(washington dc) The United Farm Workers (UFW) and Farmworker Justice are very disappointed that thousands of vulnerable farm workers in the United States will suffer lower wages, lost benefits, and reduced enforcement of their labor rights due to a federal court’s decision reinstating the Bush Administration’s illegal and harsh changes to the agricultural guest worker program. The midnight regulations changes by the Bush Administration and then-Secretary of Labor Elaine Chao allow agricultural employers – with the approval of the U.S. government − to exploit the vulnerability and poverty of foreign citizens who work hard on our nation’s farms to put food on our tables.
Current Secretary of Labor Hilda Solis made the right decision, the moral decision, and the completely lawful decision in a public process to suspend the Bush Administration rules which lowered wages and worker protections for our nation’s farm workers and reinstate the regulations that had been in place previously.
The Bush Administration issued the new guest worker regulations on December 18, 2008 and made them effective January 17, 2009. Secretary Solis on March 17, 2009 published in the Federal Register a proposal to temporarily suspend the H-2A regulations, reinstate the regulations that had been in place, and begin drafting new regulations for later publication. The public was given an opportunity to comment on the proposed suspension within ten days. On May 29, the Secretary announced her decision to suspend the Bush-Chao regulation temporarily until the regulations could be rewritten. Agricultural employer groups sued Secretary Solis over this decision in federal court in the Middle District of North Carolina in Greensboro. On June 29, the day the suspension took effect, U.S. federal judge William Osteen, Jr., entered a preliminary injunction, declaring that Secretary Solis could not suspend the Bush-Chao regulations and reinstating the former regulations. He said that the Administrative Procedure Act had not been followed. The consequence is that agricultural employers who apply for H-2A guest workers will continue to be able to offer the lower wage rates and other lower benefits. For example, in North Carolina, many farm workers under the H-2A program are being paid $7.25 per hour or $8.10 per hour, instead of the $9.34 per hour that would be required under the former H-2A regulations.
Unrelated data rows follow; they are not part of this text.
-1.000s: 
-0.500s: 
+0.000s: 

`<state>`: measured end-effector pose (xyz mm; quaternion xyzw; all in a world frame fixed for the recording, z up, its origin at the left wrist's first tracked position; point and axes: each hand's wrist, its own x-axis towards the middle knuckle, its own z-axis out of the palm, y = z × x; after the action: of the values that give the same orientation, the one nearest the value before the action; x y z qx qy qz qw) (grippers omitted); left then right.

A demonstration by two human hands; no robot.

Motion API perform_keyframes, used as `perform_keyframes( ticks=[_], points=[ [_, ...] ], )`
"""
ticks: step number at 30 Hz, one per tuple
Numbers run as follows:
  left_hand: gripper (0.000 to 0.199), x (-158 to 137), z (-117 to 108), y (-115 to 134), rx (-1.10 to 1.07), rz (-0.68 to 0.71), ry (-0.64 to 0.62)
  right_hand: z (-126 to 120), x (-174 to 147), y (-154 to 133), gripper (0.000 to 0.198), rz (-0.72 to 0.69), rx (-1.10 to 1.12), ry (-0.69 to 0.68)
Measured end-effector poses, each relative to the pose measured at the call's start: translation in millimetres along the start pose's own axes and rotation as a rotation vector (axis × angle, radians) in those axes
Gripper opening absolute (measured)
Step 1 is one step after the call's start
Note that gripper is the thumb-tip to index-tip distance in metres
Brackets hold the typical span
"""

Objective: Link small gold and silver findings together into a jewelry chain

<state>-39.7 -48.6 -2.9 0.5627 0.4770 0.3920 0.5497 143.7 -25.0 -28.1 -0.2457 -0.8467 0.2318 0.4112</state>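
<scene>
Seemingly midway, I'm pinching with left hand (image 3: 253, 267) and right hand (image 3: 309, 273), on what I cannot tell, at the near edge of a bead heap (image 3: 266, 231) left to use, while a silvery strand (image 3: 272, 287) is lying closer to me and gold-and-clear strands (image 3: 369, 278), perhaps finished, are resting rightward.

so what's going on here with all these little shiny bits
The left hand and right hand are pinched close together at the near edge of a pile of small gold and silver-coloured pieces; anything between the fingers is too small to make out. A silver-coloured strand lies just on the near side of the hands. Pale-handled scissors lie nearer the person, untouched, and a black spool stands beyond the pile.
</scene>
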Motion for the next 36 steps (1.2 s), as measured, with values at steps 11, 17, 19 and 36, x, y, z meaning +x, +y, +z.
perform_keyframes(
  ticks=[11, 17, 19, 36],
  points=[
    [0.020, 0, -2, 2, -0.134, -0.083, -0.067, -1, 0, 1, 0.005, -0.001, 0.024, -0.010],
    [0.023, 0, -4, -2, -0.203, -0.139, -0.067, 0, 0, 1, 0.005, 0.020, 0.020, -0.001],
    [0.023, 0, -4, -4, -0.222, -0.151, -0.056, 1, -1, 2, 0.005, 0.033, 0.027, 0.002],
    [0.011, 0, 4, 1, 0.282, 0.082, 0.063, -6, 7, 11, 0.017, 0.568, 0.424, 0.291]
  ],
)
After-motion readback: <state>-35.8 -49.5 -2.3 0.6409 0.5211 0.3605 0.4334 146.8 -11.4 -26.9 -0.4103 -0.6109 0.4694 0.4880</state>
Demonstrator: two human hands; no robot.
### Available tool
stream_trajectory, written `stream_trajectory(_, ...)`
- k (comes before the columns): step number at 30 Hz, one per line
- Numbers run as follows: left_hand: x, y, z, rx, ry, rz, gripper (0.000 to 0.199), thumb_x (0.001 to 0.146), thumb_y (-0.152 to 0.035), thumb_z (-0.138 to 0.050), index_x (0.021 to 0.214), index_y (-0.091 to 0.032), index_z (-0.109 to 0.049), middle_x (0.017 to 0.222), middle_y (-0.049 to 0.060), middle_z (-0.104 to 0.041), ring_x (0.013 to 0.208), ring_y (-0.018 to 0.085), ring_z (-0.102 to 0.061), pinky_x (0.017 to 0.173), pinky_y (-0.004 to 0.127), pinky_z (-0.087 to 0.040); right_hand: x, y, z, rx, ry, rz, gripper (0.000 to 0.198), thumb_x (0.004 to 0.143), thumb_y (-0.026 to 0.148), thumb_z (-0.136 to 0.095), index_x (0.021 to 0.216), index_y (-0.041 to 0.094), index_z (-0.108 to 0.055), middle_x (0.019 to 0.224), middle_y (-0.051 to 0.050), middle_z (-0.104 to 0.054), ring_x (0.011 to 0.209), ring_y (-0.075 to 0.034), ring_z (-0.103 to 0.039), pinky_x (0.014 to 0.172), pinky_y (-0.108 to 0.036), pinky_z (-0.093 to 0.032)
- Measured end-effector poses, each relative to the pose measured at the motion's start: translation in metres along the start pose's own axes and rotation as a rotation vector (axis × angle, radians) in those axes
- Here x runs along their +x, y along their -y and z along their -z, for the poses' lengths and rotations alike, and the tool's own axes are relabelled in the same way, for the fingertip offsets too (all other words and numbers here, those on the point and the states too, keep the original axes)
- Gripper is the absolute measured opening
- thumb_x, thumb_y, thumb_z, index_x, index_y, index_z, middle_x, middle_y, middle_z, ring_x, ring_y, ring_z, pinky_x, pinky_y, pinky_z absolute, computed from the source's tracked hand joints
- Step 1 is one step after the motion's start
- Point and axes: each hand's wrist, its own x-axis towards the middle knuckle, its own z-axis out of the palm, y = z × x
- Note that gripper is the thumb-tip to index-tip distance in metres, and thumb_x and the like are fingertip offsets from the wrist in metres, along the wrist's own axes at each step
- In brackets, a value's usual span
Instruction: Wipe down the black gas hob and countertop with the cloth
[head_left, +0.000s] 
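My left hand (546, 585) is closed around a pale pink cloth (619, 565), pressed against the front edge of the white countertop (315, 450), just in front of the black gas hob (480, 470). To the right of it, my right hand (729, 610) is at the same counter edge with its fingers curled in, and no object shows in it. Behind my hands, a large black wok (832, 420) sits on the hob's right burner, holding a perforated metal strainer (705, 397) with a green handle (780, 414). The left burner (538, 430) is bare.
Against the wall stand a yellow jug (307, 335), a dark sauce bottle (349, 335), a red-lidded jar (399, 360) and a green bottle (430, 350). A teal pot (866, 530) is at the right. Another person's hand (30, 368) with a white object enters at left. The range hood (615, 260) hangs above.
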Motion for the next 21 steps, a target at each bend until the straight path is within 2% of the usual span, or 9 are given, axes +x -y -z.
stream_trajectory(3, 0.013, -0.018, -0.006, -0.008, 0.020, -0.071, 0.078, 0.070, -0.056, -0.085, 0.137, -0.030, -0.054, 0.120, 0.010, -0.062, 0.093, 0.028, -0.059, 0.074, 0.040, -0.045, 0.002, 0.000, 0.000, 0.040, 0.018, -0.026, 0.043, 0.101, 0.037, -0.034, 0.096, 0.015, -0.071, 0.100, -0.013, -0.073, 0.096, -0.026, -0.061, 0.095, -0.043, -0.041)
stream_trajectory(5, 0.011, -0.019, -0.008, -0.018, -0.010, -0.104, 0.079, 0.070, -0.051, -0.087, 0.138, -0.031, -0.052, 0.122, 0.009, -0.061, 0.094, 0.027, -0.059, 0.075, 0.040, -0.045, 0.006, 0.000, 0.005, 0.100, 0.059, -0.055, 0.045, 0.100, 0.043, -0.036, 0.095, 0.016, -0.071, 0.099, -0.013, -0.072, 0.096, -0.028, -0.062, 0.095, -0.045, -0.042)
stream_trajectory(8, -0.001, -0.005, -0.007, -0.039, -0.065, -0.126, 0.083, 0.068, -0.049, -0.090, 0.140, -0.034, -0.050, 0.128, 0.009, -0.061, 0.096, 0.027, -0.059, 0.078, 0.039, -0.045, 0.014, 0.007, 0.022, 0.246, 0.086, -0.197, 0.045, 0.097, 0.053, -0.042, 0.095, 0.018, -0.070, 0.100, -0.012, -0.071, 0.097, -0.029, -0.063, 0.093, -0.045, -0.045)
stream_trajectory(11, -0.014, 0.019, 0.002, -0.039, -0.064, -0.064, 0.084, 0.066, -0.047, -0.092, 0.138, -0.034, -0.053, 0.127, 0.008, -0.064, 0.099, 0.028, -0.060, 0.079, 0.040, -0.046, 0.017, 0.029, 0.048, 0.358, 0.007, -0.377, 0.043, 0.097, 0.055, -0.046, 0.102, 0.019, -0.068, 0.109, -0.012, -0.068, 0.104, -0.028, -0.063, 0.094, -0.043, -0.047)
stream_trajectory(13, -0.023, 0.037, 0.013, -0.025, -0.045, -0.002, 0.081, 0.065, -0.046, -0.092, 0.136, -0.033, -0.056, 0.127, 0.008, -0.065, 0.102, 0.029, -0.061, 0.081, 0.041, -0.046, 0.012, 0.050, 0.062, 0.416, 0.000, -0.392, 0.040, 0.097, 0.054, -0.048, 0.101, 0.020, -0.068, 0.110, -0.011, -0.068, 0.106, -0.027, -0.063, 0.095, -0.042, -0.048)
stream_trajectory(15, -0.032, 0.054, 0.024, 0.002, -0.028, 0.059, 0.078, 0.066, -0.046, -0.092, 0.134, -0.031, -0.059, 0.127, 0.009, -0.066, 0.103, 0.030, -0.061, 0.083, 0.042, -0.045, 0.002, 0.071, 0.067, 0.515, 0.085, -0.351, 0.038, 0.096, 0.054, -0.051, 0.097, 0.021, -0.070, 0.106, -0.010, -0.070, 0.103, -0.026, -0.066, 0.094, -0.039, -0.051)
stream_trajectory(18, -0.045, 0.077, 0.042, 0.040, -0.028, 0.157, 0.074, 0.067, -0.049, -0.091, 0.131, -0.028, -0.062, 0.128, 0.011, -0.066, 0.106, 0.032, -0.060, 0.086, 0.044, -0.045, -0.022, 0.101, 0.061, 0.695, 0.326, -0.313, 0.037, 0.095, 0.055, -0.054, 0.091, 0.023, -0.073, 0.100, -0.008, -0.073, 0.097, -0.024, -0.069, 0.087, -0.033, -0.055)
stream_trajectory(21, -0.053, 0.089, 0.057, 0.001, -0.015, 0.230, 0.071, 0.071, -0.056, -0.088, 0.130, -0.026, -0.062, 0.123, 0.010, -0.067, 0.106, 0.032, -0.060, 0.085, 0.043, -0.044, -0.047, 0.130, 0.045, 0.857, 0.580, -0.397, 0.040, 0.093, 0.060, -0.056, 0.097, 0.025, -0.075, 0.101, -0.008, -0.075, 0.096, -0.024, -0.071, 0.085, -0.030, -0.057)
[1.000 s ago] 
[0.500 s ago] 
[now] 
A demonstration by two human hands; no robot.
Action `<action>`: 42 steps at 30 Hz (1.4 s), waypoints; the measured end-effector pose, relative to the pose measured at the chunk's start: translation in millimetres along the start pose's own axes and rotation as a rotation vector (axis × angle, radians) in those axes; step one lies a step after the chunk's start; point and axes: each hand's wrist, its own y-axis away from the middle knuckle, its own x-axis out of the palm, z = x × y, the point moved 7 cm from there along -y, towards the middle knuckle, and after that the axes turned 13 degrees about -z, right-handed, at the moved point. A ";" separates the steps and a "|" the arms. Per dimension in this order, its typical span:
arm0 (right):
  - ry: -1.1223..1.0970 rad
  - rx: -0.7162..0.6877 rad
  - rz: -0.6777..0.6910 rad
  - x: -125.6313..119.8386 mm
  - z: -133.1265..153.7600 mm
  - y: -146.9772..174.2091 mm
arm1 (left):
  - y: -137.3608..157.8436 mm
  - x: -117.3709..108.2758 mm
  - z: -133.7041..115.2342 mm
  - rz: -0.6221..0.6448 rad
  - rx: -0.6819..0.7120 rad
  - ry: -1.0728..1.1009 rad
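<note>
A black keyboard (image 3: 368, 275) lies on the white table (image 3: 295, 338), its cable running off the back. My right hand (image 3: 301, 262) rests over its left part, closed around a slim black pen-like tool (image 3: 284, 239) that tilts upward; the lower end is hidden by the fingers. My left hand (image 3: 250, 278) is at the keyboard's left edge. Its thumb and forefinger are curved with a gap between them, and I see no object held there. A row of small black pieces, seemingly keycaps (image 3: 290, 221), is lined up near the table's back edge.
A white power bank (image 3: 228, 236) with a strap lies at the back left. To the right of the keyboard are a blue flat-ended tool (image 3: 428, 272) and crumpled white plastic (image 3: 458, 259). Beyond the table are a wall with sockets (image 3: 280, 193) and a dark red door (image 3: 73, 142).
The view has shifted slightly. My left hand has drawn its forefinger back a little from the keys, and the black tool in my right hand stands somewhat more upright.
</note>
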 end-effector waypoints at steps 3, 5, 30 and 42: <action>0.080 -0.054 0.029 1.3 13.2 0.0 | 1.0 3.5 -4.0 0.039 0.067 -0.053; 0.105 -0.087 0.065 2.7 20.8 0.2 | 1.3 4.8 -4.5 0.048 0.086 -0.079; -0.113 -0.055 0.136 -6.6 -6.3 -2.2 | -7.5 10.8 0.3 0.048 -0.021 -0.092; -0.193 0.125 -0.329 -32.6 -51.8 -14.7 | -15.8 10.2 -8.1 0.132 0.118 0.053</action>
We urge the Secretary of Labor Solis and the Department of Labor to appeal this decision immediately. The United Farm Workers, represented by Farmworker Justice, Florida Legal Services and Robert Willis of North Carolina, intervened in the case and intends to continue to advocate for farm workers’ interests in the case.
The UFW and Farmworker Justice continue to challenge the Bush-Chao wage system, which is in place presently, in a lawsuit in federal court in Washington, D.C.